• **Input data**:

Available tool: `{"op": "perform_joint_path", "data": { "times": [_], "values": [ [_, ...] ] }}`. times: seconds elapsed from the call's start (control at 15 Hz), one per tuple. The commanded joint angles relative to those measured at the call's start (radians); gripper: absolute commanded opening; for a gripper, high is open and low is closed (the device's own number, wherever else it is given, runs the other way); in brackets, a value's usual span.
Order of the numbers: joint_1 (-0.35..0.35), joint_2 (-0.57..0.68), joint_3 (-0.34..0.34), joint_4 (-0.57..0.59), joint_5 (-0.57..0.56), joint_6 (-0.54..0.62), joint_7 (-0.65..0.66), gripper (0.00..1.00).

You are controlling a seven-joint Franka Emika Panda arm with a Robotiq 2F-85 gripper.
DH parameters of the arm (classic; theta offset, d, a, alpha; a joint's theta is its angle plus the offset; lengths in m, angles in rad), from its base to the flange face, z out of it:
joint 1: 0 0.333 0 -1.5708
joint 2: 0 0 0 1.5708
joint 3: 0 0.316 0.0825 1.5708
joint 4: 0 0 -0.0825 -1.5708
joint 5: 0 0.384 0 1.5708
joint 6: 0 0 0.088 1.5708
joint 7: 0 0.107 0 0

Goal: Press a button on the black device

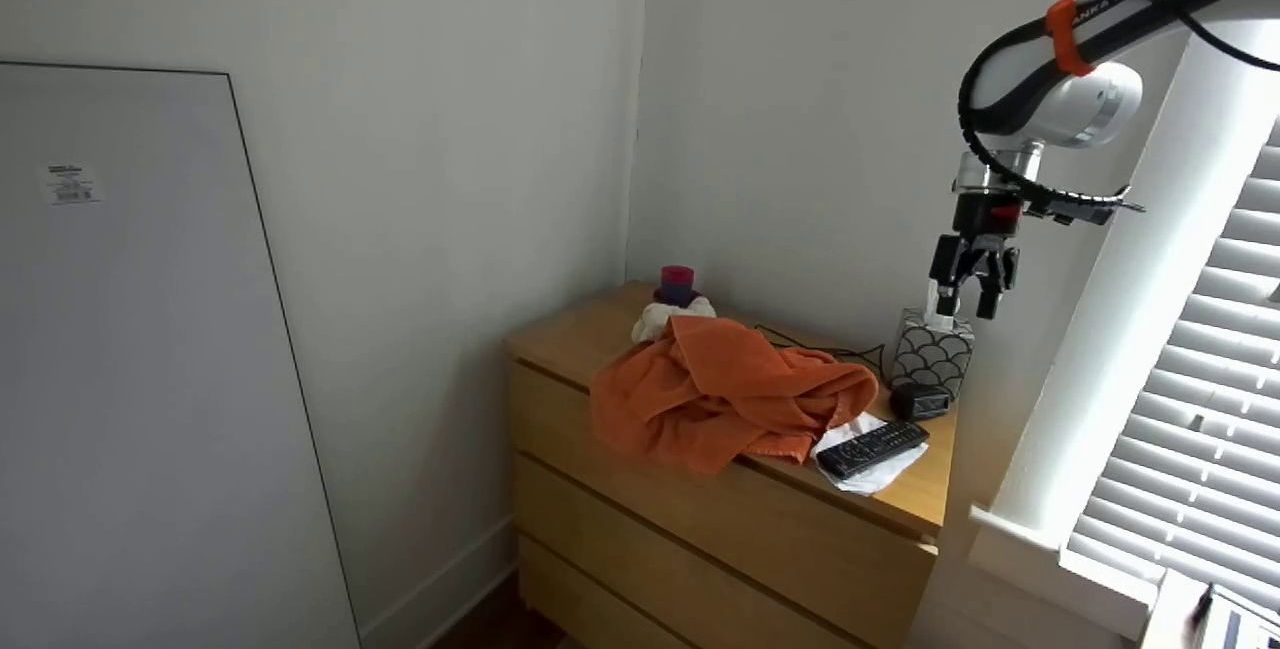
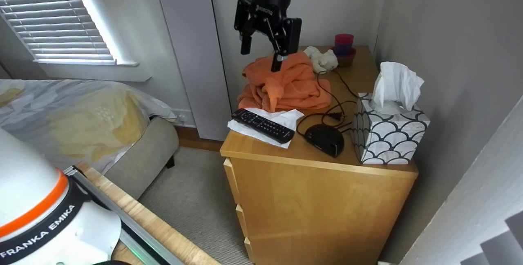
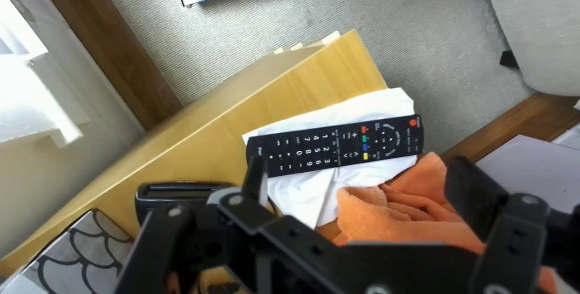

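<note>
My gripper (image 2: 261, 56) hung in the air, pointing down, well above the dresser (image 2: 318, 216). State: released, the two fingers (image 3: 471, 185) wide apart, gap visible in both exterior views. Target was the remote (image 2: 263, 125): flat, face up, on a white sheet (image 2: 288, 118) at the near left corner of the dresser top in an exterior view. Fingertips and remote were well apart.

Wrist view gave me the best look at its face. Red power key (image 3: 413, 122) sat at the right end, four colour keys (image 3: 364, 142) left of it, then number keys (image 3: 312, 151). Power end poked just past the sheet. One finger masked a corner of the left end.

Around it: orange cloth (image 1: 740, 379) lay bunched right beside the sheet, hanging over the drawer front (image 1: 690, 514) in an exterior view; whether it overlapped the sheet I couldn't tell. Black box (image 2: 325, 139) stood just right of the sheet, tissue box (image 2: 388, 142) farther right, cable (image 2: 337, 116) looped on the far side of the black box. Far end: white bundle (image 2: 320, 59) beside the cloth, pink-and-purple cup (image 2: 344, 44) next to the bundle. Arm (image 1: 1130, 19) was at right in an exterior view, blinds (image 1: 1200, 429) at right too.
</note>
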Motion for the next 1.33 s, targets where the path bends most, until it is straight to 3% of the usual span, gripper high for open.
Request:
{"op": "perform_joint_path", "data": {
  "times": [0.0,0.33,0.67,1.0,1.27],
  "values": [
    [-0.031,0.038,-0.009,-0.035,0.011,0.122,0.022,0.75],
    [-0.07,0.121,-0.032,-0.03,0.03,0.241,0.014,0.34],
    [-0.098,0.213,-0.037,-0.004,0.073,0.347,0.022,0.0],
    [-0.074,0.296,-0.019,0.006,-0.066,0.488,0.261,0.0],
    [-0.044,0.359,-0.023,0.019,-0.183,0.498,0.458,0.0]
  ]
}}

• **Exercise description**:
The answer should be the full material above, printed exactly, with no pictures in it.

• **Written response**:
Available tool: `{"op": "perform_joint_path", "data": { "times": [_], "values": [ [_, ...] ] }}`. times: seconds elapsed from the call's start (control at 15 Hz), one per tuple. The commanded joint angles relative to those measured at the call's start (radians); gripper: absolute commanded opening; for a gripper, high is open and low is closed (the device's own number, wherever else it is given, runs the other way); in brackets, a value's usual span.
Order of the numbers: joint_1 (-0.35..0.35), joint_2 (-0.57..0.68), joint_3 (-0.34..0.34), joint_4 (-0.57..0.59), joint_5 (-0.57..0.56), joint_6 (-0.54..0.62), joint_7 (-0.65..0.66), gripper (0.00..1.00).

You are controlling a seven-joint Franka Emika Panda arm with a Robotiq 2F-85 gripper.
DH parameters of the arm (classic; theta offset, d, a, alpha; a joint's theta is its angle plus the offset; lengths in m, angles in rad), from its base to the flange face, z out of it:
joint 1: 0 0.333 0 -1.5708
joint 2: 0 0 0 1.5708
joint 3: 0 0.316 0.0825 1.5708
joint 4: 0 0 -0.0825 -1.5708
joint 5: 0 0.384 0 1.5708
joint 6: 0 0 0.088 1.5708
joint 7: 0 0.107 0 0

Goal: Press a button on the black device


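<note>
My gripper (image 2: 261, 56) hung in the air, pointing down, well above the dresser (image 2: 318, 216). State: released, the two fingers (image 3: 471, 185) wide apart, gap visible in both exterior views. Target was the remote (image 2: 263, 125): flat, face up, on a white sheet (image 2: 288, 118) at the near left corner of the dresser top in an exterior view. Fingertips and remote were well apart.

Wrist view gave me the best look at its face. Red power key (image 3: 413, 122) sat at the right end, four colour keys (image 3: 364, 142) left of it, then number keys (image 3: 312, 151). Power end poked just past the sheet. One finger masked a corner of the left end.

Around it: orange cloth (image 1: 740, 379) lay bunched right beside the sheet, hanging over the drawer front (image 1: 690, 514) in an exterior view; whether it overlapped the sheet I couldn't tell. Black box (image 2: 325, 139) stood just right of the sheet, tissue box (image 2: 388, 142) farther right, cable (image 2: 337, 116) looped on the far side of the black box. Far end: white bundle (image 2: 320, 59) beside the cloth, pink-and-purple cup (image 2: 344, 44) next to the bundle. Arm (image 1: 1130, 19) was at right in an exterior view, blinds (image 1: 1200, 429) at right too.
</note>
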Motion for the next 1.33 s, targets where the path bends most, until it is straight to 3% of the usual span, gripper high for open.
Request:
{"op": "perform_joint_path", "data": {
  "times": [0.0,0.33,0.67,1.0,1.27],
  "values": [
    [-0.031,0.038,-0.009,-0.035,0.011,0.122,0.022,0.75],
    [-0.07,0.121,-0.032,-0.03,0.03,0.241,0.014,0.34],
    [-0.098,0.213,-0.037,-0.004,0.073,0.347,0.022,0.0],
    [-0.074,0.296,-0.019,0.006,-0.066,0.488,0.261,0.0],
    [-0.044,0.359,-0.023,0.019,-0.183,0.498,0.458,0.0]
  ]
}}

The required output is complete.